Table of Contents

VM extension API Scratchpad

This is an area where a number of us are brainstorming and developing ideas around the proposal for an improved interface between the PHP Virtual Machine and its extensions. Some of us have worked on the ProjectZero implementation of PHP so we refer to our experiences there.

Assumptions

List of problems to solve

Direct manipulation of Zend Engine internal data structures without using macros

In most case macros exist to access the ZE data structures such as zvals. By using these macros it is easy to implement the programming interface without matching the layout of the data structures byte for byte. Unfortunately there is also plenty of extension code that accesses the data structures such as zvals directly without using macros.

Storage Allocation

This is the most pernicious problem of all.
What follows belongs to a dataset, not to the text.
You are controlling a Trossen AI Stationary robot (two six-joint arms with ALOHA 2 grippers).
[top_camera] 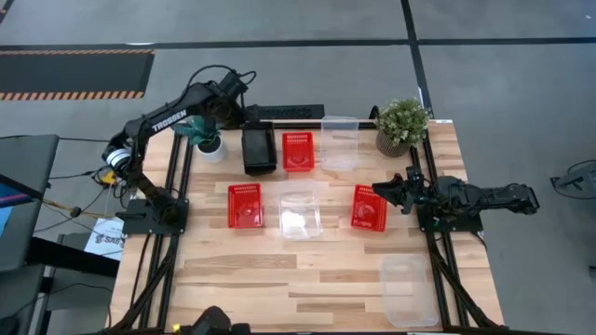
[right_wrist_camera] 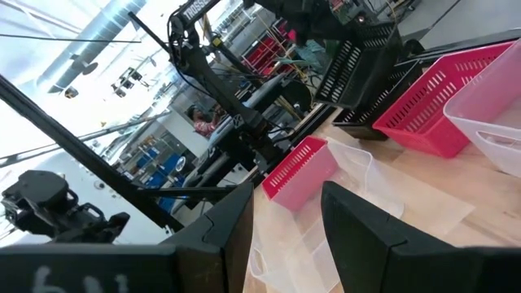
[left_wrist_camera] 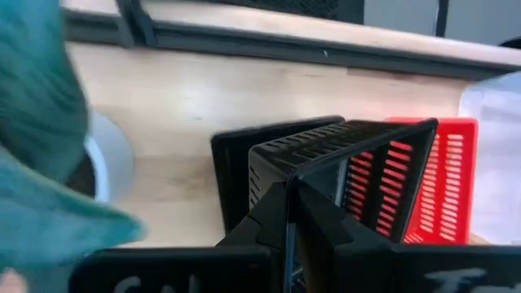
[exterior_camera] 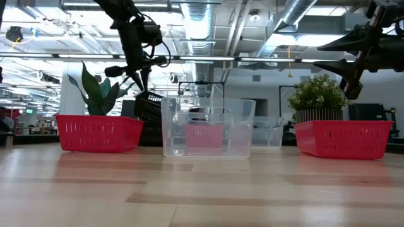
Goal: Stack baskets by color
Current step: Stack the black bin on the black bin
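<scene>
Overhead, "TROSSEN" on left arm (top_camera: pixel 170 119), left tool (top_camera: pixel 244 119) clamped on black basket (top_camera: pixel 259 149), right tool (top_camera: pixel 380 191) apart.

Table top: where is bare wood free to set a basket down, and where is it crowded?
Free: the near strip of the table, beside the clear basket at its right corner. Crowded: the far row, where black baskets, red basket, clear one and two plants stand close.

Red slotted baskets (top_camera: pixel 245 206), black baskets (top_camera: pixel 259 150), clear baskets (top_camera: pixel 300 215), pale wood table (top_camera: pixel 307 279).
</scene>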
The zend engine recognizes two types of memory. There is memory that is allocated “persistently” (pemalloc) that is to say it can persist from request to request and there non persistently allocated (emalloc). Typically this memory is associated with a zval which participates in the engine garbage collection (a reference counting scheme). If you think about the interaction with an extension there are actually really three cases:

  1. Memory that is used only during a single extension function call. At the end of the call the extension retains no references to the memory. Anything that must persist beyond the function call has been stored away inside the VM.
  2. Memory that is allocated from the temporary heap on one extension function call but accessed on a later call, e.g the extension caches a pointer to the memory across requests in extension global storage or a resource.
  3. Persistent memory that persists from request to request.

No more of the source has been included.